Keep the pictures out. Write out every line of the listing exactly.

─── Source material ───

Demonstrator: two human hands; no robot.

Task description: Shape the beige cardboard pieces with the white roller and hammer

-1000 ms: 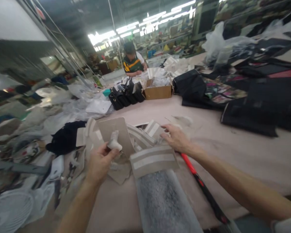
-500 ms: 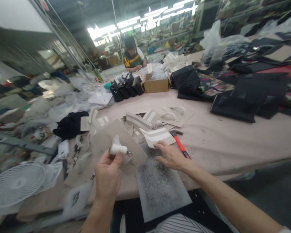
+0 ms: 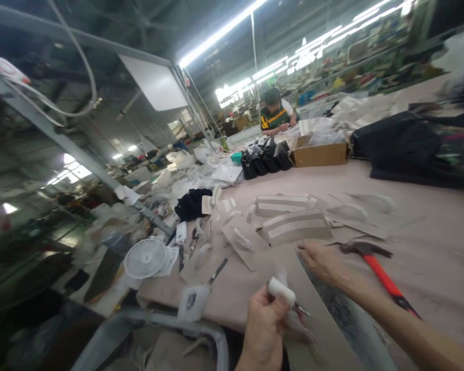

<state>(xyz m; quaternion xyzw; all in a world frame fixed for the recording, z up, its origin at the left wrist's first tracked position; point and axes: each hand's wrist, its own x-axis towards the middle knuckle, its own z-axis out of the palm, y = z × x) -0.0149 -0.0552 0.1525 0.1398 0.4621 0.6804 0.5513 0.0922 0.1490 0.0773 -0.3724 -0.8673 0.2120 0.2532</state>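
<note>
My left hand (image 3: 266, 322) is closed round a white cylindrical handle (image 3: 281, 291) with a thin metal tip pointing right; its exact kind is unclear. Clear plastic or film hangs by it, blurred. Beneath lies a large beige board (image 3: 313, 304), partly over a grey speckled sheet (image 3: 346, 314). My right hand (image 3: 325, 263) reaches across to the board's far corner, fingertips together on its edge. Just beyond those fingers rests a beige card with white stripes (image 3: 298, 226). To the right lies a claw hammer (image 3: 382, 275) with a red handle.
More striped pieces (image 3: 282, 203) lie behind. A white fan (image 3: 147, 257) stands left, near a metal post (image 3: 100, 170). Small black bags (image 3: 265, 159), a cardboard box (image 3: 320, 153) and a large black bag (image 3: 402, 144) line the back. A co-worker (image 3: 274, 116) sits beyond.
The view has swung left. My right hand has left the striped card and is now at the board's corner. The board has shifted right, over part of the speckled sheet. My left hand keeps the white handle.
</note>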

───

→ **Response to the exercise**:
Demonstrator: two human hands; no robot.

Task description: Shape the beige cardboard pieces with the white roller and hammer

-1000 ms: 
-500 ms: 
+0 ms: 

<state>(xyz m; quaternion xyzw; all in a world frame fixed for the recording, z up, its origin at the left wrist's first tracked position; point and axes: each hand's wrist, its own x-axis towards the middle knuckle, its own z-axis out of the palm, y = z × x) -0.0149 -0.0552 0.1525 0.1398 0.4621 0.6804 0.5513 0.0922 0.1490 0.0773 -0.3724 -0.8673 0.2120 0.2532</state>
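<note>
My left hand (image 3: 266, 322) is closed round a white cylindrical handle (image 3: 281, 291) with a thin metal tip pointing right; its exact kind is unclear. Clear plastic or film hangs by it, blurred. Beneath lies a large beige board (image 3: 313, 304), partly over a grey speckled sheet (image 3: 346, 314). My right hand (image 3: 325, 263) reaches across to the board's far corner, fingertips together on its edge. Just beyond those fingers rests a beige card with white stripes (image 3: 298, 226). To the right lies a claw hammer (image 3: 382, 275) with a red handle.
More striped pieces (image 3: 282, 203) lie behind. A white fan (image 3: 147, 257) stands left, near a metal post (image 3: 100, 170). Small black bags (image 3: 265, 159), a cardboard box (image 3: 320, 153) and a large black bag (image 3: 402, 144) line the back. A co-worker (image 3: 274, 116) sits beyond.
The view has swung left. My right hand has left the striped card and is now at the board's corner. The board has shifted right, over part of the speckled sheet. My left hand keeps the white handle.
</note>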

Thus the exercise is complete.